Marco Polo asoma la cabeza por la puerta.
—¿Qué te pasa? Te estremeces.
—¡Nada! ¡No me pasa nada!
Marco la mira con extrañeza. Ella se da cuenta de que ha gritado al responder. Vuelve la cabeza.
—Todo va bien, señor Marco.
—¡Mientes! —exclama el joven—. Estás temblando, estás enferma. Hay que curarte.
—¡Sí! —dice Noor-Zade—. Estoy enferma. ¡Tenéis razón!
Marco se le acerca despacio, levanta la mano, ella retrocede, él se acerca aún más despacio, le toca la frente, siente su aliento cálido y húmedo en sus dedos.
—Tienes fiebre, acuéstate, estarás mejor.
Noor-Zade se calma. Marco se sienta a su lado y le acaricia el pelo con mucha delicadeza. Ella se estremece a cada roce de sus dedos. El silencio de la noche es tan profundo que Noor-Zade oye su respiración y Marco la seda de sus mechones en su palma.
—Noor-Zade, tus cabellos son muy suaves.

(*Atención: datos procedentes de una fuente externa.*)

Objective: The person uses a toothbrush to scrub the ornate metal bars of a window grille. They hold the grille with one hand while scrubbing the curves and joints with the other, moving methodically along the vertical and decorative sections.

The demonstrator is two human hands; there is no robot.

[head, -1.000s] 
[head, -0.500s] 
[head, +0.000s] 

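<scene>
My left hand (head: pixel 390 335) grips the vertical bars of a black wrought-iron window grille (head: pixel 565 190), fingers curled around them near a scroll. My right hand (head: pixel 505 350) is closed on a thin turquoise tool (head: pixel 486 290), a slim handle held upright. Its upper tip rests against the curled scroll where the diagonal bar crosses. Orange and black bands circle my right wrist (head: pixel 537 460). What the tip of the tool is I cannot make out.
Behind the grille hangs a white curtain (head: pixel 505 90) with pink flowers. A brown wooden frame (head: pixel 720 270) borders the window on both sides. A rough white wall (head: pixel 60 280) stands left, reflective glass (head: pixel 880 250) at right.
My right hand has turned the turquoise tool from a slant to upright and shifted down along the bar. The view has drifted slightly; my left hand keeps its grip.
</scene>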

Mira cómo se escurren entre mis dedos como agua. El agua más pura.
La voz de Marco suena aterciopelada en los oídos de la joven.
—Sueño con tocar tu piel, pero… no me atrevo. Sin embargo, eres mi esclava —afirma Marco como si él mismo no se lo creyera—. Deja que te rodee con mis brazos.
Noor-Zade, cada vez más apaciguada, querría seguir oyendo esa voz tan dulce a su lado.
—Estás enferma, me voy.
—¡No! —grita ella angustiada.
Sus miradas se cruzan: azul-negro.
El peso del joven acostándose sobre ella reaviva el dolor de su cuerpo martirizado. Un escalofrío de pavor recorre el espinazo y los miembros de la muchacha. Marco lo confunde con un espasmo voluptuoso. Ella recuerda la sensación fugaz, pero violenta, cuando justo antes de ser violada creyó que era Marco quien la ceñía con tanta fuerza. Pero él no estaba ahí. Noor-Zade le abraza, buscando su protección. Él se sumerge en su calor, descubriendo un ardor sereno. Cree que está embelesada, extasiada, admira su hermosa cara con los ojos cerrados, pero ella llora tras la sombra de sus párpados y lo que él cree que son gemidos exaltados son los sollozos que la oprimen. Durante el resto de su abrazo Noor-Zade llora y Marco se ríe con esas lágrimas, cuyo significado aún desconoce.